И вывалил полмиски каши на траву перед собачьими мордами. Кобель разинул пасть, чтобы хватануть пищи, но в это мгновение громыхнул недалекий выстрел. Собаки

забыли о каше и резко развернулись на его звук. Стреляли в стороне дома Худякова. Люди повскакивали, зашумели, и тут собаки галопом сорвались с места и пропали в зарослях травы. От теплой горки каши поднималась тонкая струйка пара.

– Ого! – воскликнул Ладецкий. – Вот это выучка!

– Что, прикормить хотел! – рассмеялся Пухов.

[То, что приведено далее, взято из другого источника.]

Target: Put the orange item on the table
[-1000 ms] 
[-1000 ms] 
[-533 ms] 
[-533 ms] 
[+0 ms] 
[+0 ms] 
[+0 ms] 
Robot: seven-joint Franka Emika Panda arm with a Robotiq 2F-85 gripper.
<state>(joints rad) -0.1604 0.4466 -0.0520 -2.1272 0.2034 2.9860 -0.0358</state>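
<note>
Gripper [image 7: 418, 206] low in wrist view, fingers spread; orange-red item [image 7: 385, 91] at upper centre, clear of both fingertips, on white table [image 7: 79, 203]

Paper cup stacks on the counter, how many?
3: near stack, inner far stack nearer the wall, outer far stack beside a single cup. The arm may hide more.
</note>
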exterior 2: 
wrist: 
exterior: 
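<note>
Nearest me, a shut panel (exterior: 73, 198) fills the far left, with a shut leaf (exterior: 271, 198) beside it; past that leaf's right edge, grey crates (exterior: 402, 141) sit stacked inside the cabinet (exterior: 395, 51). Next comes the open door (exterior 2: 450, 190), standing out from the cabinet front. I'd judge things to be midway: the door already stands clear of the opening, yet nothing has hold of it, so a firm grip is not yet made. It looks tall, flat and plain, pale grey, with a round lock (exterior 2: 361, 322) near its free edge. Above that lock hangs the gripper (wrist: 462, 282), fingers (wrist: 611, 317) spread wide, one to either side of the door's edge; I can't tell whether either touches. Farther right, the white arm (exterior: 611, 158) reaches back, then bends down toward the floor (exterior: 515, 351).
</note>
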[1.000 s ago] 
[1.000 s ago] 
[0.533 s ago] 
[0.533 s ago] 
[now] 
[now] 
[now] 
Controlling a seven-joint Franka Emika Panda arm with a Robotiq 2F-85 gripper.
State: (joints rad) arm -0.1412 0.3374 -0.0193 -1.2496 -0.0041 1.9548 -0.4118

Я вышел за лагерь, откуда смотрел утром на сгоревшее Плахино, и вновь почувствовал тот полудетский страх. Казалось, темный силуэт дома отдалился и окна уже блестели холодным стальным светом. Вспомнился эпизод, когда мне было года четыре и я со старшими пацанами ходил заглядывать в окна к старику Макарушкину. Старик жил на выселках, за поскотиной. Ничего в нем особенного не было, но он слишком долго умирал и не мог умереть. Мы забирались во двор с покосившимся гнилым плетнем из тальника, лезли на завалинку и смотрели через стекла в избу. В полумраке я видел закоптелый зев русской печи, черный, таинственный, хомут, висящий на косяке двери, огромные растоптанные самокатки, торчащие подошвами с полатей. На этих полатях, говорили, и лежал старик Макарушкин. Смотреть в окно было страшно, но я не мог оторваться и лип к стеклу дольше всех. Если Макарушкин замечал нас, то звал кого-нибудь из старших, а мы убегали за плетень. Пацаны заходили в избу, чем-то помогали старику, а затем мы выдергивали палки из ограды и начинали сражаться, как на шпагах. Забор постепенно становился щербатым, кое-где повалился на землю, но пацаны говорили, что он все равно старику не нужен, потому что он скоро помрет. Двор вокруг тоже зарастал чертополохом и крапивой, которую по весне наши матери выкашивали на корм свиньям. Когда Макарушкин умер, мы больше не ходили на выселки и лишь смотрели издалека. Мне почему-то всегда виделся печной чувал и хомут – вещи для меня таинственные, необъяснимые, хотя у нас в избе была такая же печка, но там был огонь, а хомут я видел только на лошади, привык видеть. У старика же коня не было.